Records to process Start Marker

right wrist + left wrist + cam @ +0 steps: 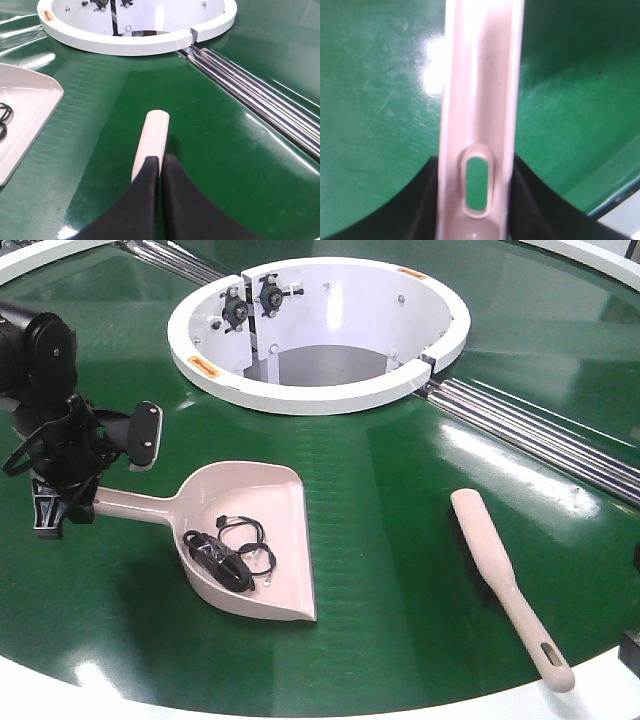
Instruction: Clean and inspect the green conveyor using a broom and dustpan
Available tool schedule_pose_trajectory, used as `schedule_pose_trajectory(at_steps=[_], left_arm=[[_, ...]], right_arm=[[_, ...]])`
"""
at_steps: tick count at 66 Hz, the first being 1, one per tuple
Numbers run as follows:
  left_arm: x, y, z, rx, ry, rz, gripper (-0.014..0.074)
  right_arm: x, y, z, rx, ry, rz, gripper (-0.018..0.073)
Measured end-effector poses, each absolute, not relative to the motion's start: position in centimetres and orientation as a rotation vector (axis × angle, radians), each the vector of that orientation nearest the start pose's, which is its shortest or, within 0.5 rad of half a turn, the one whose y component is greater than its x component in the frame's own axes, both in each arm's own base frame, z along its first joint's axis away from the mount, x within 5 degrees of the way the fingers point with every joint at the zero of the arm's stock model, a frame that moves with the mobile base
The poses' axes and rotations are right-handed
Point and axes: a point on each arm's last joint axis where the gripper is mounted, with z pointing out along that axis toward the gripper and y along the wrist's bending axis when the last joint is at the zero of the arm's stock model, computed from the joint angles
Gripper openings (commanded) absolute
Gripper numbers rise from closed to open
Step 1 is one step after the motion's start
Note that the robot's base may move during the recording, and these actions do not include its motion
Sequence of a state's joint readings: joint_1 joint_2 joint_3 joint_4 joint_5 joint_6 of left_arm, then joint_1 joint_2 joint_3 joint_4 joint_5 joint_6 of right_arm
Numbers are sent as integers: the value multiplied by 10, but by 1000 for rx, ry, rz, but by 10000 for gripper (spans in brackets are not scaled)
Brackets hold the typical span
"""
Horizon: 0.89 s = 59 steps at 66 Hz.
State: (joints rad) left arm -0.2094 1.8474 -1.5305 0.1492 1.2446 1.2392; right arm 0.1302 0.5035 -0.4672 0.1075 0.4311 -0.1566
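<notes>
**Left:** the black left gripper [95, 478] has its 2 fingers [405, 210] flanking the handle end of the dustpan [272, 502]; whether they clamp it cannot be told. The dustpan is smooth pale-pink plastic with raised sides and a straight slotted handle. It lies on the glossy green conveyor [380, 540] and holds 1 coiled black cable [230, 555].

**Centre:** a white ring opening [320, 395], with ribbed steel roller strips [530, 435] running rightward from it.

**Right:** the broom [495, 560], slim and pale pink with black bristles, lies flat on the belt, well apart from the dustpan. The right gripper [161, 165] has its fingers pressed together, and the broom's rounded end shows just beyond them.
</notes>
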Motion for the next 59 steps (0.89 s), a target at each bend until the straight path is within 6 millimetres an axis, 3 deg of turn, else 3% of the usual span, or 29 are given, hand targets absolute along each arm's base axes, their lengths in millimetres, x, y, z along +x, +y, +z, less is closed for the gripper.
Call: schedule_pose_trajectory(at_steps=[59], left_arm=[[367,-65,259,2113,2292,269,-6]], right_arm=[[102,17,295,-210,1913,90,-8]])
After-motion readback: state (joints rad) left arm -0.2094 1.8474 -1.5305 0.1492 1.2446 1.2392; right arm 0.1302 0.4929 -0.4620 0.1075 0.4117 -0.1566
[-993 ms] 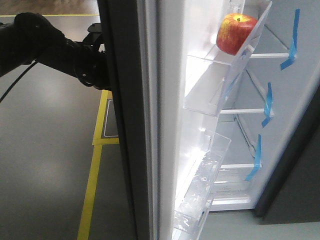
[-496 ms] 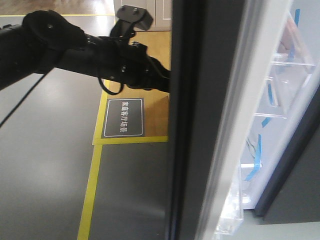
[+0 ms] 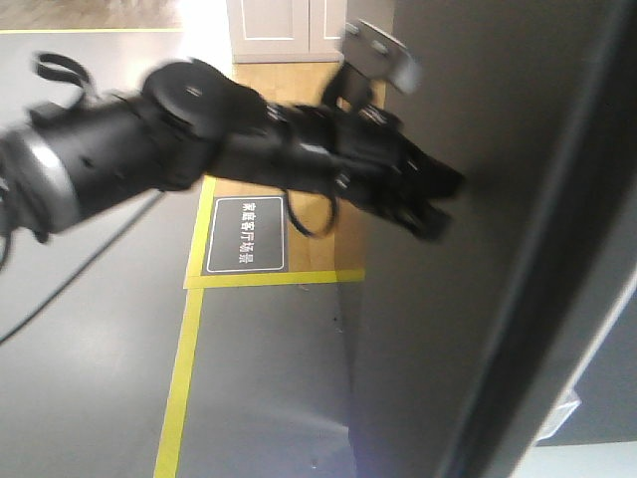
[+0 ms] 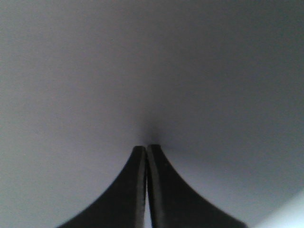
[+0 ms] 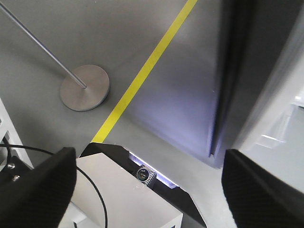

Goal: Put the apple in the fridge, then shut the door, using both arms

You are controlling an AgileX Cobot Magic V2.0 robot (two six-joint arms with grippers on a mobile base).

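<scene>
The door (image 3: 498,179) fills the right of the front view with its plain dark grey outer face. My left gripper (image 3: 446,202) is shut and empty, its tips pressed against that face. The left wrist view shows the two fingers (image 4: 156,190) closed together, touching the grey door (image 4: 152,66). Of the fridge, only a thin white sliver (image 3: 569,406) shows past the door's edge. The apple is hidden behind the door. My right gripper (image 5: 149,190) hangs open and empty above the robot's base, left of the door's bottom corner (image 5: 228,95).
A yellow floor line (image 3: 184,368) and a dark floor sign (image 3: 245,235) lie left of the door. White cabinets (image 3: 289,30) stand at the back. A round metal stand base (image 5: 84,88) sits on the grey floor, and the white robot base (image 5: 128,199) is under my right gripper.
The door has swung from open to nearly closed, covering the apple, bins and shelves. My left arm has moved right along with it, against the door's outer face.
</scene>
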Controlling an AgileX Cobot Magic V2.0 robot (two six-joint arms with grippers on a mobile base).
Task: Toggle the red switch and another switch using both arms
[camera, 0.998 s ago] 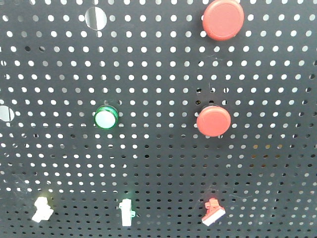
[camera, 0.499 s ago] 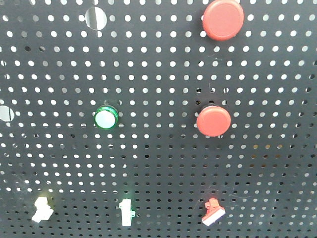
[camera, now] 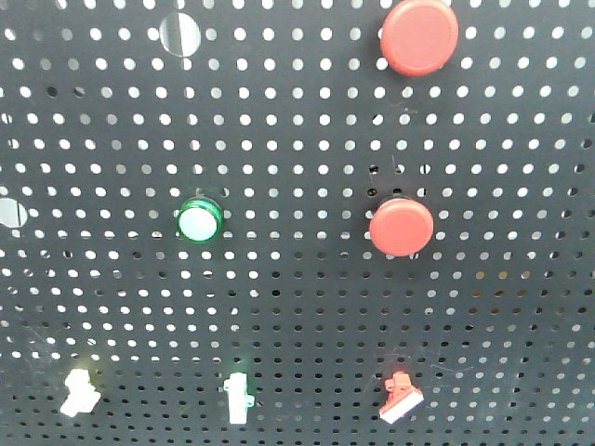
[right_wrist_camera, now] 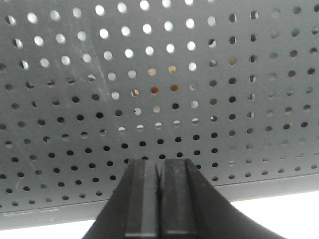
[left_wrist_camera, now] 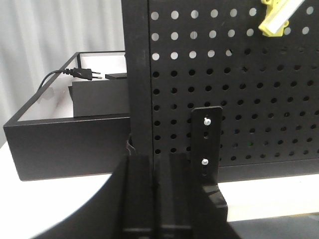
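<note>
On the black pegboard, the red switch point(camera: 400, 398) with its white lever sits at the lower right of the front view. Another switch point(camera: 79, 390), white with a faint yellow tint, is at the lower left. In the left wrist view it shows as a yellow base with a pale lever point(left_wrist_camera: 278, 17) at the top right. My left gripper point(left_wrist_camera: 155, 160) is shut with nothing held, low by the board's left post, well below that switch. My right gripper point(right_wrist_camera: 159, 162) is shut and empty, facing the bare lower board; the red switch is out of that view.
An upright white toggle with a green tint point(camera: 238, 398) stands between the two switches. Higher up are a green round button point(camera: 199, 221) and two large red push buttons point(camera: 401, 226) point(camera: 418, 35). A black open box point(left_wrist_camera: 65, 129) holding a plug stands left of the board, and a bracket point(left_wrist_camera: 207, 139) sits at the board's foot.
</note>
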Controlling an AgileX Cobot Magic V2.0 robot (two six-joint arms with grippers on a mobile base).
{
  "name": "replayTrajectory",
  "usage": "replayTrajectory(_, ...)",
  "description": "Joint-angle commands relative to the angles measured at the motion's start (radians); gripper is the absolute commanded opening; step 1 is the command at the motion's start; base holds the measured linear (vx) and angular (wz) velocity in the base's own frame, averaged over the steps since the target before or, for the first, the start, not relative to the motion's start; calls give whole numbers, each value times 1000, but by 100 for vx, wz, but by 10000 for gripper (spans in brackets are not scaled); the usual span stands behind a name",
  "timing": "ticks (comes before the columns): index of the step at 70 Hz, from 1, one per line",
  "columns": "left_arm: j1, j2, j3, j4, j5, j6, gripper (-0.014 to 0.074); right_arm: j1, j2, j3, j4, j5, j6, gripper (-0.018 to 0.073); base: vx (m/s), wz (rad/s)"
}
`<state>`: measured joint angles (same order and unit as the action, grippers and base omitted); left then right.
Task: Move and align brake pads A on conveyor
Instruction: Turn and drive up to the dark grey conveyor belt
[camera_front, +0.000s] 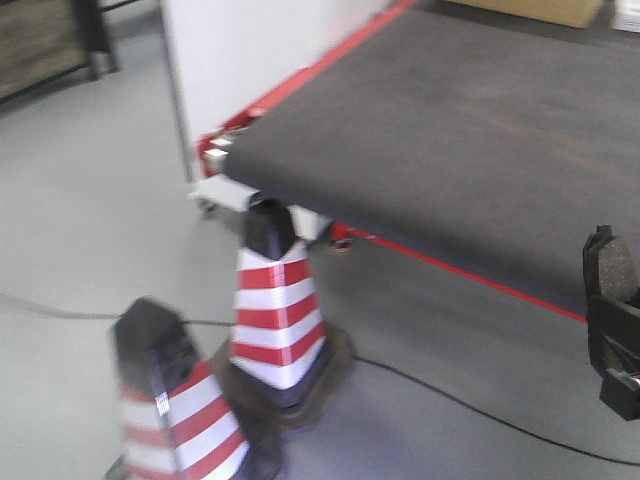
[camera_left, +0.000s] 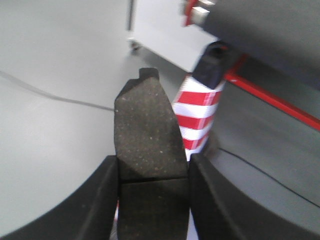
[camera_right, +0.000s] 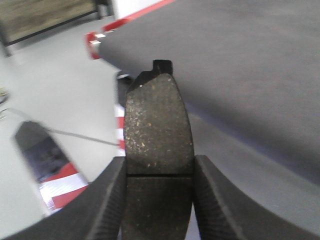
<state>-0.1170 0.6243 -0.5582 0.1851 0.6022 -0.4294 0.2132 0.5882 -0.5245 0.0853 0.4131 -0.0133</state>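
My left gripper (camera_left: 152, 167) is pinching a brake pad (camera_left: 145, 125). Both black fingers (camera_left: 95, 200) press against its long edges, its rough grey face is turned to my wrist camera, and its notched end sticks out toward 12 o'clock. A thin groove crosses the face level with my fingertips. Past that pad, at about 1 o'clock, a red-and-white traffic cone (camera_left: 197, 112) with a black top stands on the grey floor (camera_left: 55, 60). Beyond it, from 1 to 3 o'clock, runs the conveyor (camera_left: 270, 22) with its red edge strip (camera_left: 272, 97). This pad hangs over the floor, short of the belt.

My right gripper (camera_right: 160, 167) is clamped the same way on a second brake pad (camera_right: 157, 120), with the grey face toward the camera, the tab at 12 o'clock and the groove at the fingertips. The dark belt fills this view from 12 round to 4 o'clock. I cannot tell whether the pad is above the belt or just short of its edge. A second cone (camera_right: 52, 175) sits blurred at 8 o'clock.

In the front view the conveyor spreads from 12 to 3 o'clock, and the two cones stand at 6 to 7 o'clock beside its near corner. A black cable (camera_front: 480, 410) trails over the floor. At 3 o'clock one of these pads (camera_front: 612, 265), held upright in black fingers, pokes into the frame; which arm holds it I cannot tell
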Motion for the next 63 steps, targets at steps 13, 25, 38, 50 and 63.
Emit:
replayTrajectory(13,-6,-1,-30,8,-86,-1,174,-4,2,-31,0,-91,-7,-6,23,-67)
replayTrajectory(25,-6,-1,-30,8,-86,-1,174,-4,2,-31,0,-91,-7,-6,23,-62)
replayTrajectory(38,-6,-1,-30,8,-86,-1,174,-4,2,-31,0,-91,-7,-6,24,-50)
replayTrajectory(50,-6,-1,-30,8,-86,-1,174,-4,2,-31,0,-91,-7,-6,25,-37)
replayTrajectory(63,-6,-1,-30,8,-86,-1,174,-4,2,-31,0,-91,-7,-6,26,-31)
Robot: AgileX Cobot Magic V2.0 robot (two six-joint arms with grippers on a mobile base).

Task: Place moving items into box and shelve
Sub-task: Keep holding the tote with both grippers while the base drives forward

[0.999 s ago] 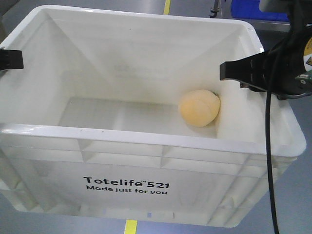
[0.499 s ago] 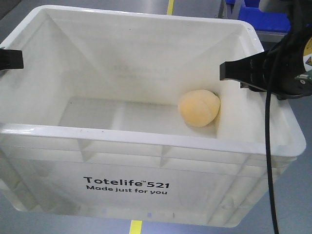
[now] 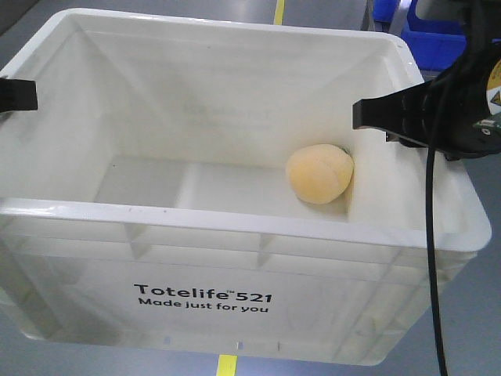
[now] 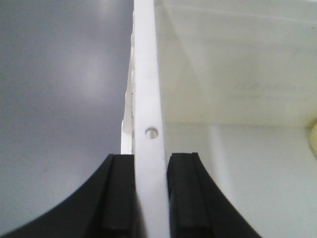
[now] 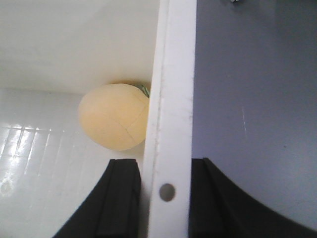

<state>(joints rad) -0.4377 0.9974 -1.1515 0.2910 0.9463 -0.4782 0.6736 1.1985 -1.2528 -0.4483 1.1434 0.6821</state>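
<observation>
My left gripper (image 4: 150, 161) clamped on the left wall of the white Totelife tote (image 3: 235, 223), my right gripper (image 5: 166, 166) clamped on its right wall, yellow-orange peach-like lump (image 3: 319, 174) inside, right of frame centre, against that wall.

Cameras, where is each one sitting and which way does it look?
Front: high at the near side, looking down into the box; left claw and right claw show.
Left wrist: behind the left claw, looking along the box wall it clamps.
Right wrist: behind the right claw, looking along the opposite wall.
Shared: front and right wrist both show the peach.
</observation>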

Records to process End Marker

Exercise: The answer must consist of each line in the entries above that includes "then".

Task response:
Sequence of a state's joint readings: joint_1 joint_2 joint_3 joint_4 joint_5 joint_6 of left_arm, then joint_1 joint_2 joint_3 joint_4 joint_5 joint_6 of right_arm
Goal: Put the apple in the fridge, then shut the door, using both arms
`<state>`: measured joint angles (same order and unit as the action, grippers and base omitted); left then right.

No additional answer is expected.